We want a government who understands its job is to help create the environment (good schools, medical care, regulations that make the 1% and corporations pay their fair share and protect our natural resources, etc..) so that the "pursuit of happiness" is not dependent on the whim of the factory owner.
Shut up, already... Damn!
Corporate paternalism by another name.

The Resnicks aren't "people and groups" and they aren't "the community": They are a rich family molding a town into their own image and according to their personal values.

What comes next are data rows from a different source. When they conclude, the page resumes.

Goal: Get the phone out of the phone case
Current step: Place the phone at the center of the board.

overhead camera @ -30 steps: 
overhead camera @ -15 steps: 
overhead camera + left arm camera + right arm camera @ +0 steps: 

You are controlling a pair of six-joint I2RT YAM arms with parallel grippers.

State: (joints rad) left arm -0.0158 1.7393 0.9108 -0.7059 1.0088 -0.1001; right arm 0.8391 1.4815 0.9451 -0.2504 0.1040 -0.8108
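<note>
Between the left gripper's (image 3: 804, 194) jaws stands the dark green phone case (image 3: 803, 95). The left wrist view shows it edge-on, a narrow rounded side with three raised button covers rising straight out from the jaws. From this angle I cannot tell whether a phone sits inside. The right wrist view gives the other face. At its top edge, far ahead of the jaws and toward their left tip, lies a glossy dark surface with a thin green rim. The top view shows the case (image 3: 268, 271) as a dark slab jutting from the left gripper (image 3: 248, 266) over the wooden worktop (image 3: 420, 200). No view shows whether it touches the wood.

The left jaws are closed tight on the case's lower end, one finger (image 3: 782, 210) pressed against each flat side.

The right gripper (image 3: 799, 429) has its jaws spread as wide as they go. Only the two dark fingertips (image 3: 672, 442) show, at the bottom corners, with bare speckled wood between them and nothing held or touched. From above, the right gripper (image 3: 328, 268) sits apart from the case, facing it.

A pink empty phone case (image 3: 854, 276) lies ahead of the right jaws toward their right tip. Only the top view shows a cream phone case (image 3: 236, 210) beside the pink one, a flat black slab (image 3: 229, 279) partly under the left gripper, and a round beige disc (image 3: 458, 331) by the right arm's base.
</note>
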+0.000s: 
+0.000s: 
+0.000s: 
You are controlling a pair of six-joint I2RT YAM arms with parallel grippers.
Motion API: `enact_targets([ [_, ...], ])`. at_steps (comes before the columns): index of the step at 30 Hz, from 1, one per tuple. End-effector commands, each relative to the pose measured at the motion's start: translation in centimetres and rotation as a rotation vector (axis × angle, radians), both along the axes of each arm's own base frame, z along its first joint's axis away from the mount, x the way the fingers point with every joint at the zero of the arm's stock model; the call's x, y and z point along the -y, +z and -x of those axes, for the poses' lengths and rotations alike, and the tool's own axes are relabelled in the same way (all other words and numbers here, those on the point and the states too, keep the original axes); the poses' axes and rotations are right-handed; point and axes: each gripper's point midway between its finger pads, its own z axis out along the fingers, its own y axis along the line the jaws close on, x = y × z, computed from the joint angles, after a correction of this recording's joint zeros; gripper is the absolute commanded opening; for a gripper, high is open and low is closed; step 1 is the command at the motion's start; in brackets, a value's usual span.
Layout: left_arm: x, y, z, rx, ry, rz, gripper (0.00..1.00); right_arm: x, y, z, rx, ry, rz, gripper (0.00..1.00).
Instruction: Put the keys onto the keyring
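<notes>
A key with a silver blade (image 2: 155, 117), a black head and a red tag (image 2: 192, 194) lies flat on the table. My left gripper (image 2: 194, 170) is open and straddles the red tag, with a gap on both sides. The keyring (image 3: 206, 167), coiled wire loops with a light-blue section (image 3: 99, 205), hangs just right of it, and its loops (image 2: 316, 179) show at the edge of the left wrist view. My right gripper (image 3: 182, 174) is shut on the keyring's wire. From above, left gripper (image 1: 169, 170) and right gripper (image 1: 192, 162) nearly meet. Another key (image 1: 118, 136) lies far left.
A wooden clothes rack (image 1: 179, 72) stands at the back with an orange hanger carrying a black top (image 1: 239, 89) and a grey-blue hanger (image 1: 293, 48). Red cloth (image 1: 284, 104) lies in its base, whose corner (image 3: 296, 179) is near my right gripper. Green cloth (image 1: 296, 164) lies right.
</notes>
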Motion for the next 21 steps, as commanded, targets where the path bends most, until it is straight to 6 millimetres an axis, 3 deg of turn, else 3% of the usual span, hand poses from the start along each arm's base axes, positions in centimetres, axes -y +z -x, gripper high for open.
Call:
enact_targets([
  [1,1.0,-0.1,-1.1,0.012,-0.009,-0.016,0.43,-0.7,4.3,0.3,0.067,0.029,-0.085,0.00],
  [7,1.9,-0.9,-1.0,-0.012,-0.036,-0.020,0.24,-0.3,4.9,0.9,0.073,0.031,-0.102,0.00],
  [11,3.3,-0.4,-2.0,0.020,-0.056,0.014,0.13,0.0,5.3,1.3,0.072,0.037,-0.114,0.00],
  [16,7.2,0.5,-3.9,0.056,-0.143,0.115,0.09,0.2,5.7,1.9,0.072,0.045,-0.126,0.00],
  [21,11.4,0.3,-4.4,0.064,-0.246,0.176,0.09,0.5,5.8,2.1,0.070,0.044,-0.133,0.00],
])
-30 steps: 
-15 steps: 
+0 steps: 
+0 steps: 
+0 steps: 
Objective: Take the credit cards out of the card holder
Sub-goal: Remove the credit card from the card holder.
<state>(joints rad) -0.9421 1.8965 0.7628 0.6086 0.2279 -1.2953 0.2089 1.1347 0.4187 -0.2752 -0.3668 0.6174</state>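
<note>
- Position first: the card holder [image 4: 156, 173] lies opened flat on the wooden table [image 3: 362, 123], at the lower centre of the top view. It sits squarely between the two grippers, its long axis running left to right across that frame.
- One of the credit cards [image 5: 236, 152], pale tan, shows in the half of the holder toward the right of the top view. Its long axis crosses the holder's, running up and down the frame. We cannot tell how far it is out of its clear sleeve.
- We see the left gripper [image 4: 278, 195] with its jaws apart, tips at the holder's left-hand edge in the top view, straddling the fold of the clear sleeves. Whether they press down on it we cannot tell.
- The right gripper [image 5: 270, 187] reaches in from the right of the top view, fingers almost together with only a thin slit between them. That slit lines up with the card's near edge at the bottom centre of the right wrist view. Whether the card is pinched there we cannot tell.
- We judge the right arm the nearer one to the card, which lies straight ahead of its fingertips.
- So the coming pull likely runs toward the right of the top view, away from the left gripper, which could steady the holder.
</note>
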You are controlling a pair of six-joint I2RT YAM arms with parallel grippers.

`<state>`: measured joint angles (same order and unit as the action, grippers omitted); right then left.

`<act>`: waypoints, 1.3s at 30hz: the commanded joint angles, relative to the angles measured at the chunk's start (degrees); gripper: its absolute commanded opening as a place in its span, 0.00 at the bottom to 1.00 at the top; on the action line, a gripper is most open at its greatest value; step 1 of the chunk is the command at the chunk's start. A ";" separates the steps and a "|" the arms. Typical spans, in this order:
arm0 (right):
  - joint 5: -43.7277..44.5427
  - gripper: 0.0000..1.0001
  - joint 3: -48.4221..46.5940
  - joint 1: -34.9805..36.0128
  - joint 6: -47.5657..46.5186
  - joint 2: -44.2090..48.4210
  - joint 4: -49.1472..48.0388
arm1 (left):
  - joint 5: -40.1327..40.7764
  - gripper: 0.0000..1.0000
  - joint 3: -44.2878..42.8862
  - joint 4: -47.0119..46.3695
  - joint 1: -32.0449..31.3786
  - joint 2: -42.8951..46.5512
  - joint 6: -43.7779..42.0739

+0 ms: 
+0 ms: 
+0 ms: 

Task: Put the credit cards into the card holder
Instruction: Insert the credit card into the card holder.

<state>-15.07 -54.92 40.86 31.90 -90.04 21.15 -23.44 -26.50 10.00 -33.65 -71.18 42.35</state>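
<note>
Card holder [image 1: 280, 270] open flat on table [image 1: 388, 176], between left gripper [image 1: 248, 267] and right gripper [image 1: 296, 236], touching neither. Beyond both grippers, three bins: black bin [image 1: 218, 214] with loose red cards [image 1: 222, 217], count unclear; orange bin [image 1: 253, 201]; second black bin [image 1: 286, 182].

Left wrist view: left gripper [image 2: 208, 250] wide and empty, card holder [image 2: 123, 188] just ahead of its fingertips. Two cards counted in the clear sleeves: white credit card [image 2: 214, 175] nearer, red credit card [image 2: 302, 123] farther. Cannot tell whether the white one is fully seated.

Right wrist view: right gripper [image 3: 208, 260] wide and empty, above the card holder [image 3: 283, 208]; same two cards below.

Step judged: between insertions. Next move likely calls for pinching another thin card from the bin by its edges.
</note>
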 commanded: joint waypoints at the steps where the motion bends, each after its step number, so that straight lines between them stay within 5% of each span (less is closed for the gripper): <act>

There's nothing "promising" about this "experiment". The story is that it's what we've come to: Communities dependent on the beneficence of a rich family.
Tell me who in this house know about the quake?
Slam! Ouch! That was the sound of my head meeting my desk.

Would it be possible for David Brooks to be any more obtuse? I think not. Social isolation is not the problem -- it's a sign of the problem. It's the inevitable result of thirty-plus years of economic terrorism waged upon working people by the 1%ers and those who serve them, mainly Republicans but also corporatist Democrats.
I mean really, really...
The central challenge facing our era is not social isolation. It is the fact that most of the wealth of this country belongs to a very small group of people, and these people show no interest in sharing their good fortune with the rest of us. On the contrary, they work 24 hours a day 7 days a week through lobbyists to FURTHER increase their economic advantage.

But Mr. Brooks will never, despite his amusing trips he is doing to see the real world, admit that we have nothing more than an oligarchy not a democracy.

That oligarchy is our real challenge;that is, how to cut it down to a proper size, so the rest of us can prosper also.